FERC’s first rule on transmission—proposed in April and subject to public comment—would require utilities to draft regional plans that forecast 20-year trends. It enshrined the role of state officials, key to winning over Republican Commissioner Mark Christie, a former state regulator.
The Energy Department will also carry out a Transmission Needs Study and a 15- to 30-year transmission planning analysis to identify high-priority national corridors and smooth out the process.
Maria Robinson, nominated to lead the Office of Electricity, told Congress this year the department should ensure “transmission and distribution projects are built in optimal locations with minimal roadblocks.”
“We continue to see this need for additional deployment, working with states and utilities to build new transmission assets and upgrade aging grid infrastructure,” said Robinson, a former policy director for Advanced Energy Economy.
But the Senate Energy and Natural Resources Committee last month deadlocked on advancing her nomination to the full Senate, so Robinson will have to wait before she can begin addressing the issue.
Seeking Stronger Rules
State officials and transmission developers have generally praised the federal policy moves.
“We need a national policy instead of regional or fragmented policies,” said Jason Stanek, chairman of the Maryland Public Service Commission and member of a joint task force with FERC on transmission. Maryland imports roughly 40% of its electricity from other states, according to federal data, raising the importance of working with neighboring states, Stanek said.
Some state officials are looking for even stronger federal rules on transmission.
Last year, Congress granted federal energy officials the power to override state decisions to block transmission lines. Officials have said they don’t have any imminent plan to use such authority. And a proposed investment tax credit for transmission has been stalled this year within Democrats’ broader climate legislation in Congress.
In New Mexico, 35% of the state’s land is federal or tribal land, making transmission routes difficult without an overhaul in permitting and quicker environmental reviews.

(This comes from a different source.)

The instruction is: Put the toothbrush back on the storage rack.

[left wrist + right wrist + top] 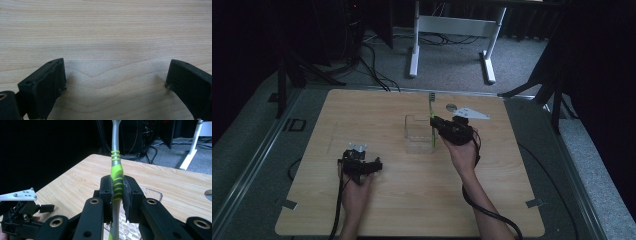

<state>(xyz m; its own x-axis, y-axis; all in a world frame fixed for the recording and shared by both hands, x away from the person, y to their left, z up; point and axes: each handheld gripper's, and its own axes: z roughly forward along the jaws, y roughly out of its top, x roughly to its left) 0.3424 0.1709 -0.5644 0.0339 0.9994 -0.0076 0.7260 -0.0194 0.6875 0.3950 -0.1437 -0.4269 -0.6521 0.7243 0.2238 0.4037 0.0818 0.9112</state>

New Mexico set clean power goals by mid-century, but electric utilities’ reserve margin—defined as capacity minus demand—is being squeezed as coal plants shut down without the renewables to replace it, Maestas said.
Spreading Benefits
Other state officials want FERC to go further in broadly spreading costs and securing transfer of power between regions.
“If you have an area that is already burdened by hosting these facilities, and their land is burdened, then they shouldn’t also have to pay a large amount of the cost of the lines running through them,” said Andrew French, a commissioner on the Kansas Corporation Commission.
Nearly half of the electricity generated in Kansas comes from wind power, and it exports 10 to 20% of the power it produces to other states.
“I would’ve liked to see some sort of express requirement,” French said, to “protect those local areas that aren’t necessarily using the resources from being burdened with an inordinate amount of the costs.”
Given SunZia’s challenges, it’s difficult to imagine broader transmission development speeding up anytime soon, Getts told Bloomberg Law after his talk last month.
Getts is motivated by the value such transmission lines can unlock, and the SunZia project is “very close to success,” he said. But local opponents have argued the SunZia’s route is three times longer than necessary and will damage the San Pedro River ecosystem and threaten bird habitats.
“What can the federal government do to improve the efficiency, the speed of this?” Getts said. “My experience says: Not very much.”